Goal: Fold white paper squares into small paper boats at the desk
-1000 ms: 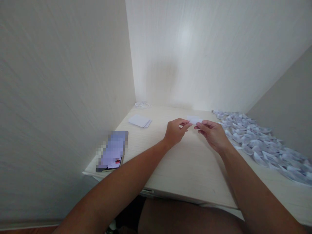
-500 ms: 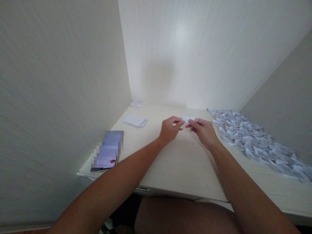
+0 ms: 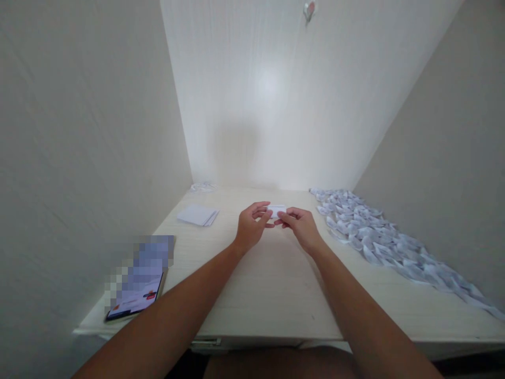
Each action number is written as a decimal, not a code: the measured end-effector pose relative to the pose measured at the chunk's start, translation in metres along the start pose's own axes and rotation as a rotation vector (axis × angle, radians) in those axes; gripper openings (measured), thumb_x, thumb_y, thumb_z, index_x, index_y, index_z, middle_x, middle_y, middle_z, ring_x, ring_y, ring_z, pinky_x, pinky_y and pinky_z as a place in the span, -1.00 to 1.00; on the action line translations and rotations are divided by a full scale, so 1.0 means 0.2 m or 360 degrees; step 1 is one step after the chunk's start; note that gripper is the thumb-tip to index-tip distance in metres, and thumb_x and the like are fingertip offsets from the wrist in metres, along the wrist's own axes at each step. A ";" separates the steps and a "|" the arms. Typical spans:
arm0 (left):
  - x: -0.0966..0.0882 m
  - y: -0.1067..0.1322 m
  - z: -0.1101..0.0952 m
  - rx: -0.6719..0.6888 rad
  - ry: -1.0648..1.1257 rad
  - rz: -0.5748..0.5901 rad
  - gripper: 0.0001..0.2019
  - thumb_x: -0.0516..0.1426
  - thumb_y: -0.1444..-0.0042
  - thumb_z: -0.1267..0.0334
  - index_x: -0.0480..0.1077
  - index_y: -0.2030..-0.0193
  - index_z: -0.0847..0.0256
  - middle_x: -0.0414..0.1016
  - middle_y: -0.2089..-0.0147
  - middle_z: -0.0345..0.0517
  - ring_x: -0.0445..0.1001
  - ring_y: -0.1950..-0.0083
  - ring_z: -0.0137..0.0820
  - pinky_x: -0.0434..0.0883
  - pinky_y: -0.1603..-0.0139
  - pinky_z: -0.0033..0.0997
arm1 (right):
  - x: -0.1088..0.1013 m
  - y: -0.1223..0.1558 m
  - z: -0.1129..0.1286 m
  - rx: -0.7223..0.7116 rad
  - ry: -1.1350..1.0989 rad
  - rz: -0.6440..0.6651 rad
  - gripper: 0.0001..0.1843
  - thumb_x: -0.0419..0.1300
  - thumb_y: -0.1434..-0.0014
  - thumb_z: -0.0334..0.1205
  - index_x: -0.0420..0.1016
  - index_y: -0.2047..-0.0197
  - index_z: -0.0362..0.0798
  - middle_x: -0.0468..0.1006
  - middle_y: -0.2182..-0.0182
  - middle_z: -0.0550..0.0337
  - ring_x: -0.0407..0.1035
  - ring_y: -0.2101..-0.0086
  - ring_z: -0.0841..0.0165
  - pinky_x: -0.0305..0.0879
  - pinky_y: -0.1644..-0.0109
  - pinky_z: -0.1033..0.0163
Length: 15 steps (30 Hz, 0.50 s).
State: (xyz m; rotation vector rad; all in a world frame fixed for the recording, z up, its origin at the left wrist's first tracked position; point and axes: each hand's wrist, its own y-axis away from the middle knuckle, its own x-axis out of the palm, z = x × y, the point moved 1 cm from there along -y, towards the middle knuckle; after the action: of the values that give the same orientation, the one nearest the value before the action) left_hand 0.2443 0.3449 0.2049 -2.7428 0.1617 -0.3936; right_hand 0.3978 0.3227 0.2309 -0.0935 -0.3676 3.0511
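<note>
A small folded piece of white paper (image 3: pixel 276 209) is held up between my two hands over the middle of the table. My left hand (image 3: pixel 253 223) pinches its left end between thumb and fingers. On the right end, my right hand (image 3: pixel 299 223) grips it the same way, thumb toward me. A fold line runs along the upper part of the paper. To the left of my hands lies a stack of flat white paper sheets (image 3: pixel 196 215). Many folded white paper pieces (image 3: pixel 365 223) are spread in a long pile to my right.
A phone (image 3: pixel 140 284) with a lit, partly blurred screen lies at the table's left front. White paper scraps (image 3: pixel 202 187) sit in the back left corner. Panels enclose the table (image 3: pixel 268 295) at the left, back and right. A small hook-like fixture (image 3: pixel 309 10) is on the back wall.
My view has tilted up and shifted right, so everything appears lower and further left. Both hands still hold the folded paper, which now shows more of its face.
</note>
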 end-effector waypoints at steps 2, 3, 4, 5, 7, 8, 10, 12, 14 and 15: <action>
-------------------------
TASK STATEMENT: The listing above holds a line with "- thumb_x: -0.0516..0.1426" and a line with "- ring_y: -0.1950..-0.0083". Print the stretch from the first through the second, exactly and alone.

TASK SOLUTION:
  - thumb_x: -0.0516..0.1426
  - thumb_y: -0.1444..-0.0042
  - thumb_z: -0.1267..0.0334
  - index_x: -0.0480..0.1077
  - index_y: -0.2030..-0.0193
  - index_z: -0.0847..0.0256
  - middle_x: -0.0414..0.1016
  - middle_y: -0.2089..-0.0147
  - middle_z: -0.0345..0.0517
  - ring_x: -0.0445..0.1001
  - ring_y: -0.1950..-0.0083

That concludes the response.